I'm trying to figure out some C code so that I can port it into python. The code is for reading a proprietary binary data file format. It has been straightforward thus far -- it's mainly been structs and I have been using the struct library to ask for particular ctypes from the file. However, I just came up on this bit of code and I'm at a loss for how to implement it in python. In particular, I'm not sure how to deal with the enum or the union.

#define BYTE char 
#define UBYTE unsigned char 
#define WORD short 
#define UWORD unsigned short

typedef enum {
    TEEG_EVENT_TAB1=1, 
    TEEG_EVENT_TAB2=2
} TEEG_TYPE;

typedef struct
{
        TEEG_TYPE Teeg;
        long Size;
    union

        {
            void *Ptr;  // Memory pointer
            long Offset
        };
} TEEG;

Secondly, in the below struct definition, I'm not sure what the colons after the variable names mean, (e.g., KeyPad:4).
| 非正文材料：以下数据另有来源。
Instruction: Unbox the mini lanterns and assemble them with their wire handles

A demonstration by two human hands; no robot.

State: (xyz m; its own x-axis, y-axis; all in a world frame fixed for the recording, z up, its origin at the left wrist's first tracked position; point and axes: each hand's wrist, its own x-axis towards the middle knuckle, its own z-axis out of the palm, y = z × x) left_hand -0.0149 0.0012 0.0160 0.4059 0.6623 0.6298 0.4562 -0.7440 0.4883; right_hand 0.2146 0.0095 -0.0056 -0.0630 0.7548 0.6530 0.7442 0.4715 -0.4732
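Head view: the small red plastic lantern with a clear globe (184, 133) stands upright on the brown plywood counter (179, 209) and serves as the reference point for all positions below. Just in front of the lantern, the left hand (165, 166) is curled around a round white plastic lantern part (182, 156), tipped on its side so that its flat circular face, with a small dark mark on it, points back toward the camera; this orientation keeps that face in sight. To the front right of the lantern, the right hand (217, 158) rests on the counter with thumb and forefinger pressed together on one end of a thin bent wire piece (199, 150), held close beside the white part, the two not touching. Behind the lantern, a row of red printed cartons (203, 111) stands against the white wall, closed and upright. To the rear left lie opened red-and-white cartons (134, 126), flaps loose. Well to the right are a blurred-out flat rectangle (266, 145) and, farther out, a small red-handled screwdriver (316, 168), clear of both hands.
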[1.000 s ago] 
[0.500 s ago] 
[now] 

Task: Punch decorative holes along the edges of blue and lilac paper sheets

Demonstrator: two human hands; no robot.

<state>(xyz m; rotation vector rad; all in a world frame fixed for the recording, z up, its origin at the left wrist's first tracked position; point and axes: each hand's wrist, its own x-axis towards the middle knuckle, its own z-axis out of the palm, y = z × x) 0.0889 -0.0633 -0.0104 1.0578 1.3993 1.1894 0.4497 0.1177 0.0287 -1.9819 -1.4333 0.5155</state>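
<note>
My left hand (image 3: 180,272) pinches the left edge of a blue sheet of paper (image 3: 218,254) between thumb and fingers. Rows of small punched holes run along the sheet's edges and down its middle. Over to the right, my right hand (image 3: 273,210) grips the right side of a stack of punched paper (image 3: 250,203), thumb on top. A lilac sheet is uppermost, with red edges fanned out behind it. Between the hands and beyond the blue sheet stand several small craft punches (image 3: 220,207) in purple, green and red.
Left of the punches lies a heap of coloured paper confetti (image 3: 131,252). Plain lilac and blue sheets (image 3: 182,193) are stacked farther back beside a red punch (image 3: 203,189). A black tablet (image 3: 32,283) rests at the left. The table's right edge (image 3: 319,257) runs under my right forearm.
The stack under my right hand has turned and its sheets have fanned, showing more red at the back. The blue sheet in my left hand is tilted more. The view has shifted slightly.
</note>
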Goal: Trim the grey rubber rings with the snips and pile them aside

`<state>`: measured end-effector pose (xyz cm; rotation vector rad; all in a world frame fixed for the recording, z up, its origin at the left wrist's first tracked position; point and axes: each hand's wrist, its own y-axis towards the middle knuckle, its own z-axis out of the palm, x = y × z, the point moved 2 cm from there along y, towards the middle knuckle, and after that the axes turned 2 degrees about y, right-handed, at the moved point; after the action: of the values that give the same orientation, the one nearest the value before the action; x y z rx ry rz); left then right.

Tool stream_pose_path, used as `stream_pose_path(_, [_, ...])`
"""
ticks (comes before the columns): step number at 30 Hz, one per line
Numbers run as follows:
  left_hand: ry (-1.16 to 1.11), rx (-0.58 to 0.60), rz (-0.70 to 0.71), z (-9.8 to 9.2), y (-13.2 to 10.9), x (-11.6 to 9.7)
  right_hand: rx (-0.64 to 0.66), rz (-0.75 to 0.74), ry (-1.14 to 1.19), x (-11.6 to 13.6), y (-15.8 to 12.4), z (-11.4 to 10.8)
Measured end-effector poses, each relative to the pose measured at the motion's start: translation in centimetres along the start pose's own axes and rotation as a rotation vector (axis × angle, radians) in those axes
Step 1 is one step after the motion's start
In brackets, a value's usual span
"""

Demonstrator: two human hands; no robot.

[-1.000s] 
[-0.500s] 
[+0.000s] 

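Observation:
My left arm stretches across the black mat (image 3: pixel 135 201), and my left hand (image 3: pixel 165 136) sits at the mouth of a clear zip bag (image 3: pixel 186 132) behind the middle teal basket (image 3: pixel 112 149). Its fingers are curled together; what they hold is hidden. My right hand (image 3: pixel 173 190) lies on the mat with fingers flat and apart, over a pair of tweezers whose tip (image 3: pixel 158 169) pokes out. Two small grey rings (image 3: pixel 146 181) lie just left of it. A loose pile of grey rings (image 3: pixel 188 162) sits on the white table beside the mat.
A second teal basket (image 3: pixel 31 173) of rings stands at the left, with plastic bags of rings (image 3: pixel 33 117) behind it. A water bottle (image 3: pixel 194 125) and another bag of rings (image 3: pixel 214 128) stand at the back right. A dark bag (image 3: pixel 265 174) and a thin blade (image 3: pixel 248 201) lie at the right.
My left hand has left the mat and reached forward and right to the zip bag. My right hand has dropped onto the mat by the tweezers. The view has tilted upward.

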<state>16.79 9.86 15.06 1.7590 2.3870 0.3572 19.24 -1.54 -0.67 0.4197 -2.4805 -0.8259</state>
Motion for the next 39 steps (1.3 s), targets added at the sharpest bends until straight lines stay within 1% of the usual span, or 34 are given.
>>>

Does it mean I'm supposed to read 4 bytes?

typedef struct
{
    UWORD StimType;
    UBYTE KeyBoard;
    UBYTE KeyPad:4;
    UBYTE Accept:4;
    long Offset;
} EVENT1;

In case it's useful, an abstract example of the way I've been accessing the file in python is as follows:

from struct import unpack, calcsize

def get(ctype, size=1):
    """Reads and unpacks binary data into the desired ctype."""
    if size == 1:
        size = ''
    else:
        size = str(size)

    chunk = file.read(calcsize(size + ctype))
    return unpack(size + ctype, chunk)[0]

file = open("file.bin", "rb")
file.seek(1234)

var1 = get('i')
var2 = get('4l')
var3 = get('10s')

如果你对这篇内容有疑问,欢迎到本站社区发帖提问 参与讨论,获取更多帮助,或者扫码二维码加入 Web 技术交流群。

扫码二维码加入Web技术交流群

发布评论

需要 登录 才能够评论, 你可以免费 注册 一个本站的账号。

评论(4

翻了热茶 2024-10-01 23:11:05

枚举:该语言中没有枚举。人们提出了各种习语,但没有一个真正广泛传播。最直接(在这种情况下足够)的解决方案是

TEEG_EVENT_TAB1 = 1
TEEG_EVENT_TAB2 = 2

联合: ctypes 有 < a href="http://docs.python.org/py3k/library/ctypes.html#structurals-and-unions" rel="noreferrer">联合。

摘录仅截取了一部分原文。